Sh100 million was paid out last year by Paddy Power, an Irish betting company, to customers who had predicted that Hillary Clinton would be the next president of the United States.
How? The company was so confident on its prediction that it decided to pay the bets even before the actual election took place. The business of predicting the future however proved less exact than Paddy Power anticipated.
Were political betting as big in Kenya as it is elsewhere, there would be quite some money riding on the Nairobi county contests.
Come August 9, either Kidero or Sonko will be governor of Nairobi. Many will be confounded and dismayed, whichever way it goes, so fervent are the passions of the two camps.
If Kidero will win a second term, he will need vigilant policing to deliver on his promises. If Sonko, on the other hand, managed what some consider inconceivable and bags the election, he, perhaps more than any other governor in the country, would require the most persistent and relentless ‘prefecting’ to stay on course.
That is why the next Senator for the capital city has his work cut out for him. It will be city lawyer Edwin Sifuna or former TNA chairman Johnson Sakaja.
While the credentials of Sifuna to check either Kidero or Sonko are of the type to encourage calmness, Sakaja’s are not.
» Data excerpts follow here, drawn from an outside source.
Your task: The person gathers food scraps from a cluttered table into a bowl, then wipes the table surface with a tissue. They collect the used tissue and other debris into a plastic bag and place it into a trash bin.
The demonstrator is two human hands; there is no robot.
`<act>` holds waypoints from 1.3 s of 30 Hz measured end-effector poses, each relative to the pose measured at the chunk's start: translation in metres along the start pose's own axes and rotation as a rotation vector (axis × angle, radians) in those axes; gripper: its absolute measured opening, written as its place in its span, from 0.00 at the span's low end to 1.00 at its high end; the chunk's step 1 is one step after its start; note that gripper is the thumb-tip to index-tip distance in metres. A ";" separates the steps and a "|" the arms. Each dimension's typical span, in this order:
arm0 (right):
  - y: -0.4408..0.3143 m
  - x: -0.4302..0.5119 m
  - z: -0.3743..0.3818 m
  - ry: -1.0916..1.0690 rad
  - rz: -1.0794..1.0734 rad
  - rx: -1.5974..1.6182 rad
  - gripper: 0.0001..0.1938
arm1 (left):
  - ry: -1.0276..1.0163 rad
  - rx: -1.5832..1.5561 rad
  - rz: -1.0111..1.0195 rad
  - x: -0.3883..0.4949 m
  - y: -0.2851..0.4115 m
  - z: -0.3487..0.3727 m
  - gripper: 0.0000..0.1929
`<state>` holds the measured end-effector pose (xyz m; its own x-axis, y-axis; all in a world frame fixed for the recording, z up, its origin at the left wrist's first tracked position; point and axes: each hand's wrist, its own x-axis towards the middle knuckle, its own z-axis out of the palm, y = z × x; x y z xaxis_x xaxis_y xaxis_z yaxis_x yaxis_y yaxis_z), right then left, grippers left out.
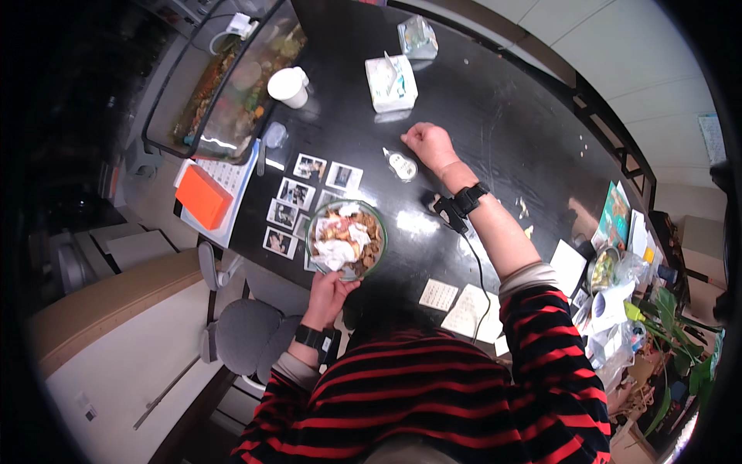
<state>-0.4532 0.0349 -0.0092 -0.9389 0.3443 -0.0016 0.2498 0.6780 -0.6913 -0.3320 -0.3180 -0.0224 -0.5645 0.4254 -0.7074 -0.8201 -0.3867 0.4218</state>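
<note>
My left hand (329, 297) grips the near rim of a clear glass bowl (383, 243) with a green-tinted edge. Crumpled white tissues (336, 250) and brown shell-like or peel-like scraps (369, 255) fill the bowl, which overlaps some small photo prints. Farther out over the dark table (498, 151), my right hand (432, 148) has its fingers curled together, and nothing shows between them. A white gourd-shaped tag (401, 166) lies just below that hand. Both wrists wear black straps with small devices, and a cable hangs from the right one.
A tissue pack (390, 84) and a plastic packet (418, 37) lie at the far side. Leftward are a white cup (288, 87), a fish tank (232, 98), an orange box (204, 197) and instant photos (296, 193). Written papers (472, 310) and a cluttered pile (614, 313) sit to the right.
</note>
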 end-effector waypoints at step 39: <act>-0.033 -0.337 -0.069 0.097 -0.423 0.173 0.14 | -0.279 0.320 -0.020 -0.039 -0.115 0.141 0.20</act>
<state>-0.1290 -0.0582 0.0638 -0.9211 0.1255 0.3685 -0.2013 0.6568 -0.7267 -0.2286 -0.1748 0.0368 -0.5158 0.6524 -0.5553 -0.7943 -0.1213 0.5953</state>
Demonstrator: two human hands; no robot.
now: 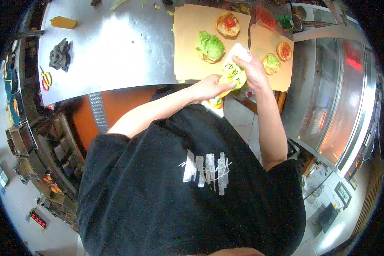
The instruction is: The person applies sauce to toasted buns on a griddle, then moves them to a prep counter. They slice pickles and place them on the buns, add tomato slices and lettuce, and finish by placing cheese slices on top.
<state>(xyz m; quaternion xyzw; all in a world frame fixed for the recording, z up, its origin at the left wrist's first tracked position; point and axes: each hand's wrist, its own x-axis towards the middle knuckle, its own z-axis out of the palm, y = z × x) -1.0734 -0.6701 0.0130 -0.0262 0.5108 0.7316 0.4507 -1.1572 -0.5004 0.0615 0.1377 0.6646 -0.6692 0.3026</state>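
Observation:
A soft, printed plastic packet (233,73) in white, yellow and green is held at a slant in front of the table's near edge. My left hand (211,87) grips its lower part, thumb lying across the print. Higher up, my right hand (255,71) is closed around the white end. The packet's contents cannot be seen. Beyond my hands, a bun half topped with lettuce (211,46) and a bun half with red sauce (228,25) lie on brown paper sheets (188,64). To the right, smaller bun halves, one with lettuce (271,64) and one with red sauce (284,51), rest on another paper stack (259,38).
The metal table (115,60) holds a yellow squeeze bottle (63,22), a crumpled dark cloth (60,55) and scissors with red and yellow handles (46,81) at the left. Lettuce scraps lie along the far edge. A glass-fronted metal cabinet (326,96) stands close on the right.

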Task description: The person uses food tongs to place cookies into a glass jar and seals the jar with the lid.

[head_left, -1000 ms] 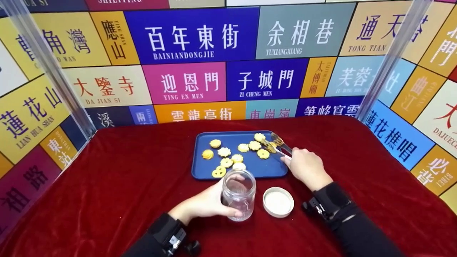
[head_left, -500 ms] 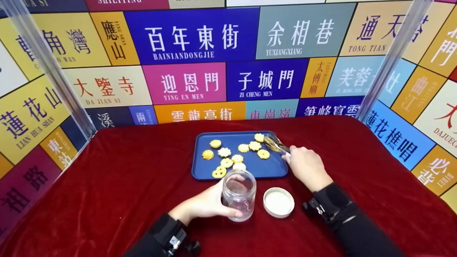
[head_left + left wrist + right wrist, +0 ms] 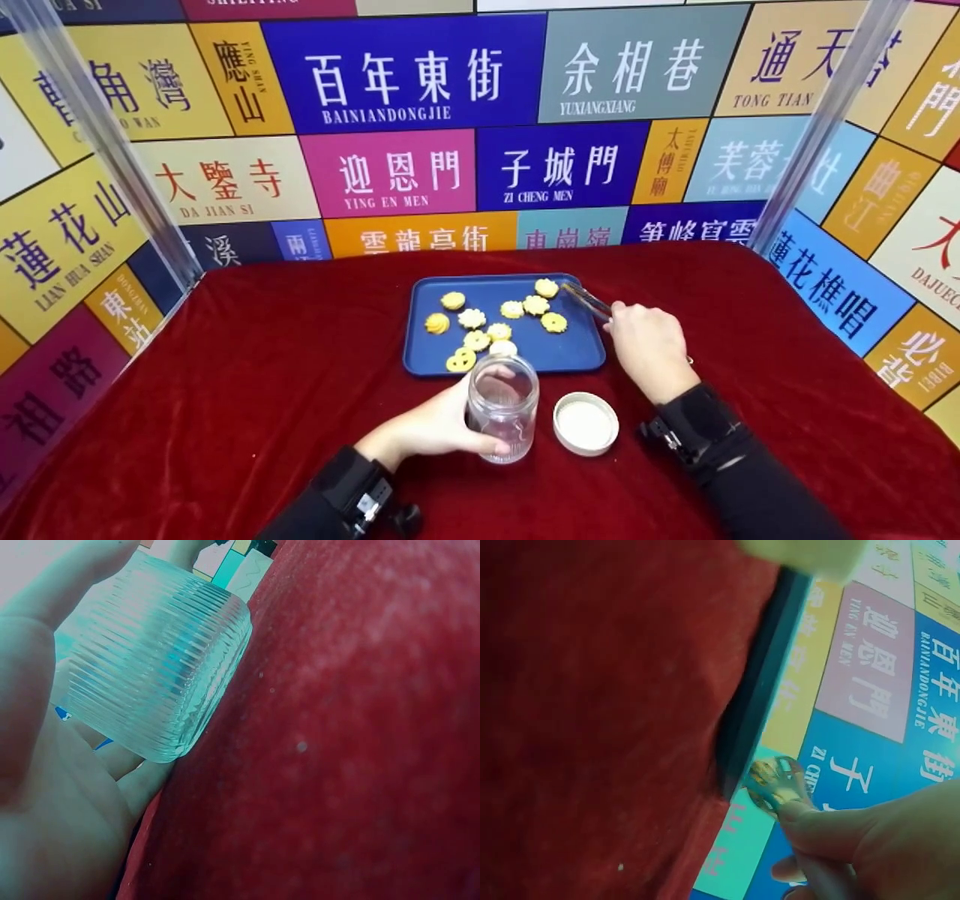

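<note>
1. Nearest, the left hand point(image 3: 444, 424) grasps a clear glass jar point(image 3: 516, 429), thumb curled across its front and fingers behind; the mouth is uncovered and faces up. The left wrist view shows the jar's ribbed lower wall.
2. Just right of the jar, a round white lid point(image 3: 586, 424) lies on the red velvet cloth point(image 3: 247, 390).
3. Farther out, the right hand point(image 3: 649, 343) grips a pair of metal serving tongs point(image 3: 589, 300), which reach over the right rim of the blue tray point(image 3: 551, 358).
4. Change: one second earlier the arms of the tongs stood apart around a cookie; now they lie together, and that cookie no longer shows separately on the tray. A yellowish patch at the tips may be the cookie, though blur leaves this uncertain. By inference, the work is at the pinching stage.
5. On the tray, eleven cookies point(image 3: 535, 304) are visible, including a swirl point(image 3: 436, 324) at left and a pretzel shape point(image 3: 460, 360) near the front edge.
6. Farthest, a wall of coloured name panels point(image 3: 405, 109) closes the scene.
</note>
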Demonstrator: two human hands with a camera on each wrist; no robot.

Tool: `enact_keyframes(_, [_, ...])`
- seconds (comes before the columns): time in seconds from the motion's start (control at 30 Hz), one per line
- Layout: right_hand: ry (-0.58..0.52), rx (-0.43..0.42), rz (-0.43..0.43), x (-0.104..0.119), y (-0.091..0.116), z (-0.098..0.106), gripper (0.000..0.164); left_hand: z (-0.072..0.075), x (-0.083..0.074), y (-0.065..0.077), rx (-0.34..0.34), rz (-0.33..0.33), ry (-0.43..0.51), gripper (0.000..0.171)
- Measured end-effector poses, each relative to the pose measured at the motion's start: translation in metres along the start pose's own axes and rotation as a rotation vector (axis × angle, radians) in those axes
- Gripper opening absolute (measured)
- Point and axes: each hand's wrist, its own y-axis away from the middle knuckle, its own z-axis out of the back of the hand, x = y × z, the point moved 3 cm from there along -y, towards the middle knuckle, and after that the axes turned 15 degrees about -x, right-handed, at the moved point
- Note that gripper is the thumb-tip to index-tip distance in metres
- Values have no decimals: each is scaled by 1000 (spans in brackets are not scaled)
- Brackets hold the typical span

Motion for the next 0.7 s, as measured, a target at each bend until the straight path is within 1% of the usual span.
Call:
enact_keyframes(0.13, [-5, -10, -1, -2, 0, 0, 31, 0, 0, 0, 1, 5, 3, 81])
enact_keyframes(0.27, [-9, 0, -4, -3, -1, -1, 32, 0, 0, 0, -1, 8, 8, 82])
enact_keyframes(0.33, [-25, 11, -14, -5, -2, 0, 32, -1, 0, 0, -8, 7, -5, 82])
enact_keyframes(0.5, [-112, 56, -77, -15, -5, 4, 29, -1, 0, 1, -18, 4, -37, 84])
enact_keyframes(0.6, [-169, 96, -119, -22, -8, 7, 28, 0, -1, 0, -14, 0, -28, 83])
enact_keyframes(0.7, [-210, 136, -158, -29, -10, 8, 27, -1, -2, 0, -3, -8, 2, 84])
It is unlikely the man who keeps saying that he was instrumental in authoring the TNA manifesto has much follow-through left in him.
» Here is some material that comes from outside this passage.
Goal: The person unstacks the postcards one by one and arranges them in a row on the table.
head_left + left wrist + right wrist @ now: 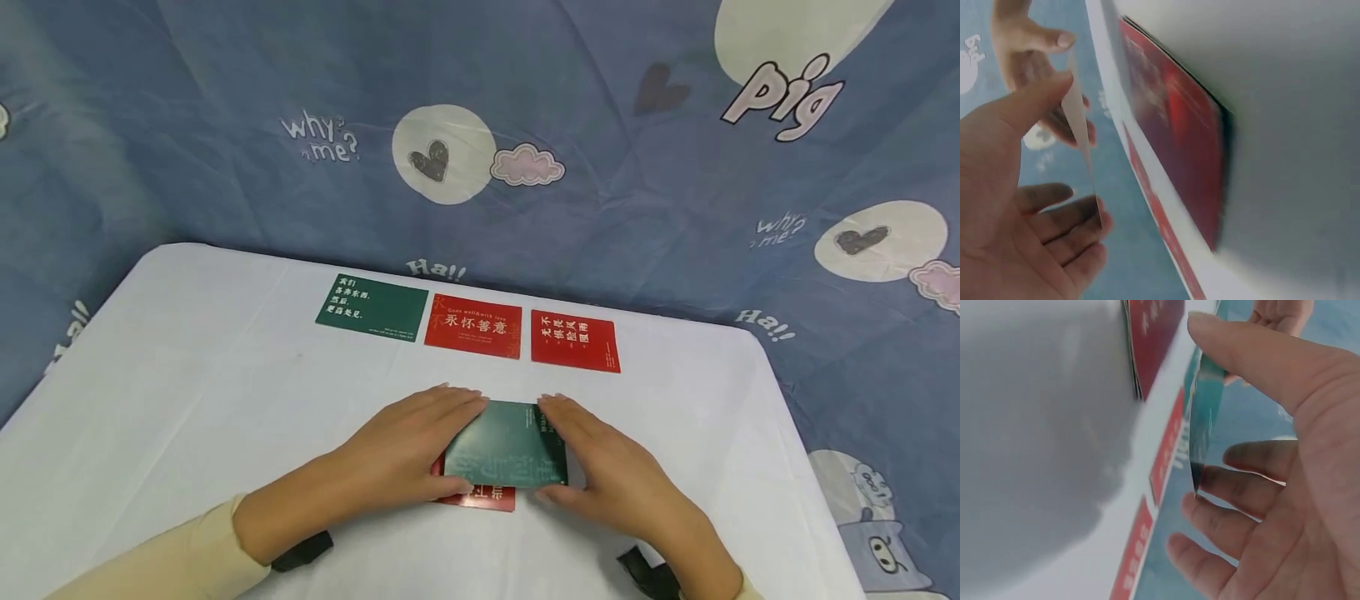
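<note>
A green card (506,446) with pale Chinese lettering is held level between both hands, raised over the table. My left hand (408,446) grips its left side, thumb at the near edge and fingertips at the far edge. The right hand (615,454) grips the opposite side in the same way. In the left wrist view the card's pale underside (1075,112) shows. Below it lies a small stack of cards with a red card (1179,125) on top, apart from the held card. From the head only the stack's near and left edges show.
Along the far side of the white table (187,375) lie a green card (375,308), a red card (472,327) and another red card (575,340) in a row. Behind them hangs a blue printed cloth (600,225). Dark straps (303,552) sit under the wrists.
</note>
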A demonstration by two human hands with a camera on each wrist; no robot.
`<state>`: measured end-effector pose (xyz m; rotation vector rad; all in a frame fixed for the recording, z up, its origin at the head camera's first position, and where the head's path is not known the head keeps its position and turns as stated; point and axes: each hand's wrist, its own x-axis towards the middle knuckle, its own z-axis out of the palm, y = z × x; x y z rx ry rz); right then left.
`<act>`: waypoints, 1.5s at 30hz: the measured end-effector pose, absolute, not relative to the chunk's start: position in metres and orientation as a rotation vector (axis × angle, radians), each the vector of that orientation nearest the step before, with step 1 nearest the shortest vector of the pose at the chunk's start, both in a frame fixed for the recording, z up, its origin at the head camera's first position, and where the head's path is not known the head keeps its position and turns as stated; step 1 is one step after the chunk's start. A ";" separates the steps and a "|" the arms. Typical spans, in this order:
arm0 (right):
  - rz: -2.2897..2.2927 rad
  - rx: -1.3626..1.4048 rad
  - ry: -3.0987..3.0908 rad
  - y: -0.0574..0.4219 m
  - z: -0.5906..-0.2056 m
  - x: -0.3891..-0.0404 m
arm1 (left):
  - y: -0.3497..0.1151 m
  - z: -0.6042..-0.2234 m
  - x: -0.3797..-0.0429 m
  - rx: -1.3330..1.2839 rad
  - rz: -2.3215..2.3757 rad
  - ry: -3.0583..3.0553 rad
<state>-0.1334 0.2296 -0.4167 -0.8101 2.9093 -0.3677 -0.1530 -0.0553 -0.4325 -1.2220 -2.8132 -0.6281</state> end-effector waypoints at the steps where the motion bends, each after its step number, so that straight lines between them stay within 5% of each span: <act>1: -0.363 -0.801 2.916 0.233 -0.415 -0.134 | -0.050 -0.430 -0.154 -1.233 -0.615 -2.808; 17: -0.334 -0.669 2.941 0.280 -0.417 -0.136 | 0.025 -0.433 -0.166 -1.288 -0.596 -2.810; 45: -0.386 -0.576 2.873 0.308 -0.443 -0.167 | 0.064 -0.457 -0.199 -1.280 -0.433 -2.870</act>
Judged by the promises in that manifesto that have come to pass, he has performed well below par. More interested in posting photos of himself hobnobbing with the President instead of taking him to task over unfulfilled promises, it is unlikely that Sakaja can handle Sonko the governor.
What is very likely is that Sakaja would embark on a half-a-decade-long photo op session rather than confront a governor whom many would be afraid to cross paths with.
It is not hard to envisage Sakaja paying lip service to senatorial duties. Going by the evidence of his stint as nominated MP, Sakaja has not been one to ruffle feathers in his own camp.
Even when it came to the NYS scam, where he would have been hard-pressed, as the face of the youth in Parliament, to at least make the right noises, he was an active agent in ensuring a motion of impeachment against Anne Waiguru was never brought to the floor of the House.
Such silence in the face of evil is complicity to the point of being indistinguishable from the evil itself. Contrast that with Sifuna, who has not been too keen to pay homage to political correctness.
Two instances illustrate this: He is on record taking the governor to task over collapsing city buildings. This is the action of a man who understands what a Senator’s role is.
When the doctors were on strike, Sifuna was on the panel that brokered the back-to-work agreement. Strange thing is that he was on the doctors’ side.
And he did not go soft on the governors because the majority of them are from ODM, a party Sifuna strongly identifies with. He stood tall against the governors.
For a man who refers to himself as a youth, Sakaja remains strangely hung-over about the past.